Verse three has spoken so clearly to me over the years, and I have ministered to so many people over the years and those lyrics tell their personal stories.  

“Oh to grace how great a debtor daily I’m constrained to be. Let Thy goodness, like a fetter bind my wandering heart to Thee. Prone to wander, Lord, I feel it; prone to leave the God I love. Here’s my heart, oh take and seal it; seal it for Thy courts above.”  

So many times we are “prone to wander.” It becomes so easy to do.  

And sometimes we may face the temptation to “leave the God I love,” even for a side-trip, or a fleeting moment.  

I have often prayed: “Let Thy goodness, like a fetter (chains), bind my wandering heart to Thee.”  

O God, don’t let me get away! Don’t let me have my own way! I want Your will to be done in my life. Always Your will! O God, bind my wandering heart to Thee.  

“Jesus sought me when a stranger, wandering from the fold of God; He, to rescue me from danger, interposed His precious blood.”  

Many hymn books have left the fourth verse out for some reason, but it is one of my favorites.
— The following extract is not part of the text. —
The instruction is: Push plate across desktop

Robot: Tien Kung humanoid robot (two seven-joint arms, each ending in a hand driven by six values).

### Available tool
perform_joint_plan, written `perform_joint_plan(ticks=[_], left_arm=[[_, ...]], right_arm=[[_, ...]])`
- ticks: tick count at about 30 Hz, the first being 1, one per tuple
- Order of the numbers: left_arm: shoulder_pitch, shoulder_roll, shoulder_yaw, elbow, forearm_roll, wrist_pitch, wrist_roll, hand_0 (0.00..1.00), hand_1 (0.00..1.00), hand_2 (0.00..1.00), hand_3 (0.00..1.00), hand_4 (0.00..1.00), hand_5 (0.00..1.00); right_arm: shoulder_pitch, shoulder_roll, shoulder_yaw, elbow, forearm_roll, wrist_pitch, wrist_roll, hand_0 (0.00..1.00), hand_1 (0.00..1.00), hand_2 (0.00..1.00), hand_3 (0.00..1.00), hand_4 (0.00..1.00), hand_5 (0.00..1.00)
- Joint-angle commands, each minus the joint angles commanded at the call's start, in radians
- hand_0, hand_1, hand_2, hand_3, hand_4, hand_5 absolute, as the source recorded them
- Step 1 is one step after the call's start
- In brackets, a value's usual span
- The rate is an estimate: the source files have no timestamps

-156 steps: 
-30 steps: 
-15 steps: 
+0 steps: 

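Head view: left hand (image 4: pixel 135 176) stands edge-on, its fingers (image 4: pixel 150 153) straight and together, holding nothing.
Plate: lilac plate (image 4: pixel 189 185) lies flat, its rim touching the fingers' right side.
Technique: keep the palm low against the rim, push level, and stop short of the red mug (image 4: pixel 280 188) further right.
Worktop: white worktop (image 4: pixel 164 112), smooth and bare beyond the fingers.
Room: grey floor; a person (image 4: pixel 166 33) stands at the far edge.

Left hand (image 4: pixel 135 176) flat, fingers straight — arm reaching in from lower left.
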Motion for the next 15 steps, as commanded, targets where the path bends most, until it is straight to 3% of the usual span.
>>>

It goes like this: “Oh that day when freed from sinning I shall see Thy lovely face; full arrayed in blood-washed linen, how I’ll sing Thy sovereign grace.”  

And here is my constant prayer (I am ready): “Come, my Lord, no longer tarry, bring Thy promises to pass. For I know Thy power will keep me till I’m home with Thee at last.”  

After all these years of singing and living these lyrics, I am ready and listening for that trumpet blast. I’m ready for the parting of the clouds.  

I am ready. I am ready, O Lord. Come quickly Lord Jesus!